> HOW TO COMPLETE THIS TASK
Nothing but an exact repetition of the listing should be returned.

> DATA BLOCK
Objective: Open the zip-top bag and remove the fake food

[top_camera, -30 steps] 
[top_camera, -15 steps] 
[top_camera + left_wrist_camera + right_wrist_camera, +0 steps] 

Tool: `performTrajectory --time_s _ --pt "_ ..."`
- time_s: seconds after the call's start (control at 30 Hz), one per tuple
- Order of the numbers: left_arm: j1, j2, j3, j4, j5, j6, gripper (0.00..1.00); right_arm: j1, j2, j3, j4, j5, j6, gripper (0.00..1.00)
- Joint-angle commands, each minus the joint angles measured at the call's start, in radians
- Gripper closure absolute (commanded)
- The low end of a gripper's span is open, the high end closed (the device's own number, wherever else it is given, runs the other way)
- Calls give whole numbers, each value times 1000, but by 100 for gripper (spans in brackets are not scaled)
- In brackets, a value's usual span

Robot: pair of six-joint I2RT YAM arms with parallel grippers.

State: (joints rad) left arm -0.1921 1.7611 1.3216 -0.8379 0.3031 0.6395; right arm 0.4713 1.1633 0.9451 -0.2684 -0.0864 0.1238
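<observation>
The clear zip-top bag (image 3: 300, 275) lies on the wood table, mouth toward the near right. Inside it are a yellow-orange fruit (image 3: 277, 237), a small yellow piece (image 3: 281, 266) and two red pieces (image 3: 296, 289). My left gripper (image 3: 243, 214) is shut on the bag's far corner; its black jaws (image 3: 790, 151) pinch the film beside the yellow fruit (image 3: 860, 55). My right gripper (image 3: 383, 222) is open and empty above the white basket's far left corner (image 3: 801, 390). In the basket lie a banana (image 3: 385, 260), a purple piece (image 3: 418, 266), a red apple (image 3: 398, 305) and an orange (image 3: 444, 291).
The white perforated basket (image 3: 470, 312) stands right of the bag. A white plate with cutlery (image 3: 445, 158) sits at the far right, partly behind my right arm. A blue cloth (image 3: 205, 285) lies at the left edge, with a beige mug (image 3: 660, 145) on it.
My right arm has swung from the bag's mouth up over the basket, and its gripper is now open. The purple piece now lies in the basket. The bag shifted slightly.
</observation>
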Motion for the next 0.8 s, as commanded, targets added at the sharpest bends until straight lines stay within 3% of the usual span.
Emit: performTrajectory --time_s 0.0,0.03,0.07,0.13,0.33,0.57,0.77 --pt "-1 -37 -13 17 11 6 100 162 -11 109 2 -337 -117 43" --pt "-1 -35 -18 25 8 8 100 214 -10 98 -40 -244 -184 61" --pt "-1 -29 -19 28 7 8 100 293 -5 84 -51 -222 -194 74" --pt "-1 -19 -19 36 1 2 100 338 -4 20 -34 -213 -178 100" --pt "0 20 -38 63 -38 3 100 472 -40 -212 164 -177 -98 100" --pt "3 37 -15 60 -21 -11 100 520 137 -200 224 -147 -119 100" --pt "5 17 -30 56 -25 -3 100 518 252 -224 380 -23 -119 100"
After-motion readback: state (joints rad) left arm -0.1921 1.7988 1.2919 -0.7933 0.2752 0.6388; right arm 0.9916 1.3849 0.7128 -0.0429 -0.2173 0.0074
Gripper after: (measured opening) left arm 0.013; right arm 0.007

> YOUR SOLUTION
Objective: Open the zip-top bag and remove the fake food

[top_camera, -30 steps] 
[top_camera, -15 steps] 
[top_camera + left_wrist_camera + right_wrist_camera, +0 steps] 

Tool: `performTrajectory --time_s _ --pt "_ ..."`
- time_s: seconds after the call's start (control at 30 Hz), one per tuple
- Order of the numbers: left_arm: j1, j2, j3, j4, j5, j6, gripper (0.00..1.00); right_arm: j1, j2, j3, j4, j5, j6, gripper (0.00..1.00)
- Joint-angle commands, each minus the joint angles measured at the call's start, in radians
- Gripper closure absolute (commanded)
- The low end of a gripper's span is open, the high end closed (the device's own number, wherever else it is given, runs the other way)
- Calls give whole numbers, each value times 1000, but by 100 for gripper (spans in brackets are not scaled)
- In brackets, a value's usual span

Robot: pair of six-joint I2RT YAM arms with parallel grippers.

State: (joints rad) left arm -0.1921 1.7611 1.3216 -0.8379 0.3031 0.6395; right arm 0.4713 1.1633 0.9451 -0.2684 -0.0864 0.1238
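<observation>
The clear zip-top bag (image 3: 300, 275) lies on the wood table, mouth toward the near right. Inside it are a yellow-orange fruit (image 3: 277, 237), a small yellow piece (image 3: 281, 266) and two red pieces (image 3: 296, 289). My left gripper (image 3: 243, 214) is shut on the bag's far corner; its black jaws (image 3: 790, 151) pinch the film beside the yellow fruit (image 3: 860, 55). My right gripper (image 3: 383, 222) is open and empty above the white basket's far left corner (image 3: 801, 390). In the basket lie a banana (image 3: 385, 260), a purple piece (image 3: 418, 266), a red apple (image 3: 398, 305) and an orange (image 3: 444, 291).
The white perforated basket (image 3: 470, 312) stands right of the bag. A white plate with cutlery (image 3: 445, 158) sits at the far right, partly behind my right arm. A blue cloth (image 3: 205, 285) lies at the left edge, with a beige mug (image 3: 660, 145) on it.
My right arm has swung from the bag's mouth up over the basket, and its gripper is now open. The purple piece now lies in the basket. The bag shifted slightly.
</observation>
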Motion for the next 0.8 s, as commanded, targets added at the sharpest bends until straight lines stay within 3% of the usual span.
Emit: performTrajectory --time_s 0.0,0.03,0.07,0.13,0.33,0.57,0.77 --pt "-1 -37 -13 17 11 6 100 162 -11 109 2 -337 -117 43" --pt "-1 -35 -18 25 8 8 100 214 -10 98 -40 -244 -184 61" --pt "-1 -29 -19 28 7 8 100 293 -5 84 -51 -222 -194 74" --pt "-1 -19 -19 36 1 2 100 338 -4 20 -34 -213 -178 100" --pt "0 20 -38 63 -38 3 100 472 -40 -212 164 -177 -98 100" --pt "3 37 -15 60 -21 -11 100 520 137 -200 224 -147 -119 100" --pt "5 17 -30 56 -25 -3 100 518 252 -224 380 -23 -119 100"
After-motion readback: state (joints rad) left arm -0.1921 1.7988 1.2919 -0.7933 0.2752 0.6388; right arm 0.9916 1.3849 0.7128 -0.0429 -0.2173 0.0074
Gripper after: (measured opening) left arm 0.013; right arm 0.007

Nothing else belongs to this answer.